Les champs de bataille des sociétés occidentales contemporaines sont financiers. L’argent régule, les économistes décident, la bourse approuve, les banques imposent et le citoyen trinque. Surtout quand il a plus de 50 ans, pas fini de payer son logement et une épargne en détresse. Thierry a été licencié de l’entreprise où il travaillait depuis de nombreuses années, pour que les actionnaires réalisent une opération financière. Depuis, il cherche du travail et côtoie des personnes qui essaient de garder le leur...

La Loi du marché est une dénonciation virulente d’un parcours épuisant et humiliant pour retrouver un emploi mais surtout pour garder sa dignité, son estime de soi quand la violence sociale et économique est aussi puissante. Comment rester bon quand on a peur de perdre son logement et qu’en plus la vieille voiture tombe en panne ? Comment rester digne quand le patron commande de surveiller ses collègues, au nom de la rentabilité ?

Le film suit essentiellement Thierry et il est dans presque toutes les scènes. Souvent, le cadre est instable autour d’un personnage qui ne l’est pas. Thierry est souvent raide sur sa chaise, immobile devant son écran d’ordinateur, précis dans ses gestes. Il sait nettoyer, réparer, laver, garder son calme. C’est autour de lui que les limites sont floues, celles de la bonne attitude à avoir pour charmer un recruteur, un éventuel acheteur, pour dire non à un banquier qui veut vendre une assurance-vie à un chômeur de longue durée. Il faut en permanence décoder les signes des autres, filtrer leur rage ou leur motivation. Les difficultés de communication sont omniprésentes au début du film, comme pour montrer l’importance du discours maîtrisé sur le vécu intime. Tout vacille autour de Thierry, à cause des accros à la réussite, de l’appât du gain, d’une situation économique que tous subissent. Même à son fils handicapé, on reproche une baisse de régime dans sa scolarité. Heureusement il y a sa femme et les cours de danse qu’ils prennent ensemble.
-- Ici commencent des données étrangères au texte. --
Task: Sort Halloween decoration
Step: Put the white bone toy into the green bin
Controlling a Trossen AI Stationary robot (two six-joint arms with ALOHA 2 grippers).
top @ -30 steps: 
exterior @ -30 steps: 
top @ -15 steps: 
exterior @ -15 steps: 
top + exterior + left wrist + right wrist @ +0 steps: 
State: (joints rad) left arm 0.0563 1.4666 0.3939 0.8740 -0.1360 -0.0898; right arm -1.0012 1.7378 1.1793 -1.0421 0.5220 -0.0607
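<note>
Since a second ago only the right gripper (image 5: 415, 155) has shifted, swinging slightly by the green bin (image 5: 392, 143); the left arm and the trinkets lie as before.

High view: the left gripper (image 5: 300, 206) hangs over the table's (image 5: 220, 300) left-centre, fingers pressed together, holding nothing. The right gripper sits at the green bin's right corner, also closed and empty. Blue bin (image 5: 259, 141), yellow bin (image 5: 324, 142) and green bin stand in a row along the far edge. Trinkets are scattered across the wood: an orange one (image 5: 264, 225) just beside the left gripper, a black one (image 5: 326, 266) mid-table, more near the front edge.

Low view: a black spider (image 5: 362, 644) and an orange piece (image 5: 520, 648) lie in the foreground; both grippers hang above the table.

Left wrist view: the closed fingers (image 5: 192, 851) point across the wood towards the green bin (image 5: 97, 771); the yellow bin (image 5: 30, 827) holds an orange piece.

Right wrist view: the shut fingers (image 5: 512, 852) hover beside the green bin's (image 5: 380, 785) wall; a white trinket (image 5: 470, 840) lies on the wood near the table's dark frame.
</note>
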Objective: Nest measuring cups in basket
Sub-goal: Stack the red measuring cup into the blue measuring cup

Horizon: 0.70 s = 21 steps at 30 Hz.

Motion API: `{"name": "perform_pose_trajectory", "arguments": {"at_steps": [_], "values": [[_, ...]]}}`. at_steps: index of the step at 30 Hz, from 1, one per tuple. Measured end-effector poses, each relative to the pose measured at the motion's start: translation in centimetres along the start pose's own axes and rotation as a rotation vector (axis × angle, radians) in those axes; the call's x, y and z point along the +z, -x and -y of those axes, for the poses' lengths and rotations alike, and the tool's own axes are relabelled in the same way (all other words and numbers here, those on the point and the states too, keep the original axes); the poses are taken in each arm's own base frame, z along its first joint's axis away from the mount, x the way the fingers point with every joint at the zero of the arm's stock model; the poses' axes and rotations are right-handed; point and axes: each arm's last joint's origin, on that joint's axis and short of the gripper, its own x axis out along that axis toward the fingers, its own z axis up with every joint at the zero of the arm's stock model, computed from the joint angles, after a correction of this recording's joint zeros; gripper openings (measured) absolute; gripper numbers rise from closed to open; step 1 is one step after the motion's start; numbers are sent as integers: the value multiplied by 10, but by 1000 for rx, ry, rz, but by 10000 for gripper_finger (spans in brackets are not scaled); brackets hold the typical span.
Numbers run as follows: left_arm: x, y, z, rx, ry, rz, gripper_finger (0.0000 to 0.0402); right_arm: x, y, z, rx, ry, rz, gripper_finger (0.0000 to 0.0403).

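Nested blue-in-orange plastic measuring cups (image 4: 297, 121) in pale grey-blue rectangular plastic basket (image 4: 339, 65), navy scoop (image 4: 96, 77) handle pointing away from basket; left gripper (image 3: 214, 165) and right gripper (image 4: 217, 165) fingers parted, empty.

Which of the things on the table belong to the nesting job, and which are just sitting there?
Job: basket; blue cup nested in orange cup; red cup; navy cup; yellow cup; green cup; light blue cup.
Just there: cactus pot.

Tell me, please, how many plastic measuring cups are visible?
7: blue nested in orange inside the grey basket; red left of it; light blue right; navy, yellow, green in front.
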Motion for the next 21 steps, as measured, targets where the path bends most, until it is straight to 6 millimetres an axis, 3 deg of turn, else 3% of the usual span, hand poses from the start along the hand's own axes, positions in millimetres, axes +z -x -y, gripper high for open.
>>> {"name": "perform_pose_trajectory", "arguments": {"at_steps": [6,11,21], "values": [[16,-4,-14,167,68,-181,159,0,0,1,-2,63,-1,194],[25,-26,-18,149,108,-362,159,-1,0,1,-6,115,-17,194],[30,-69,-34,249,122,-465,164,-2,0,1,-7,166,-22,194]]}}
Beaucoup d’événements se passent hors champs, comme dans la vraie vie où les décisions importantes sont souvent prises en dehors de ceux qui sont concernés. Tout le film est en tension sobre et la musique ne viendra qu’à la fin, lorsque Thierry refuse d’appliquer les lois de ce marché qu’il refuse.

Vincent Lindon, dont on apprécie film après film le travail humble et puissant pour investir ses rôles, est impressionnant et peu d’acteurs seraient autant crédibles en chômeur de longue durée. Il a l’élocution maladroite de ceux qui n’ont pas l’habitude ni l’envie de s’exprimer en public. Le réalisateur, avec qui il a déjà tourné Mademoiselle Chambon et Quelques heures de printemps sait révéler en lui la force de l’interprétation. Stéphane Brizé a su aussi créer, avec les autres comédiens qui sont tous non-professionnels, une harmonie où Vincent Lindon se fond dans le groupe, sans jamais évoquer la vedette qu’il est devenu dans le cinéma français. Tout à fait en accord avec le sujet du film et les valeurs qu’il défend. De même, La Loi du marché a été réalisé avec un budget minimum mais respectant le tarif syndical pour tous les acteurs et techniciens.

Au Festival de Cannes 2015, La Loi du marché a été présenté en compétition officielle et il a reçu une mention spéciale du jury œcuménique. Au Festival de Mar del Plata 2015, le jury SIGNIS lui a aussi décerné une mention spéciale.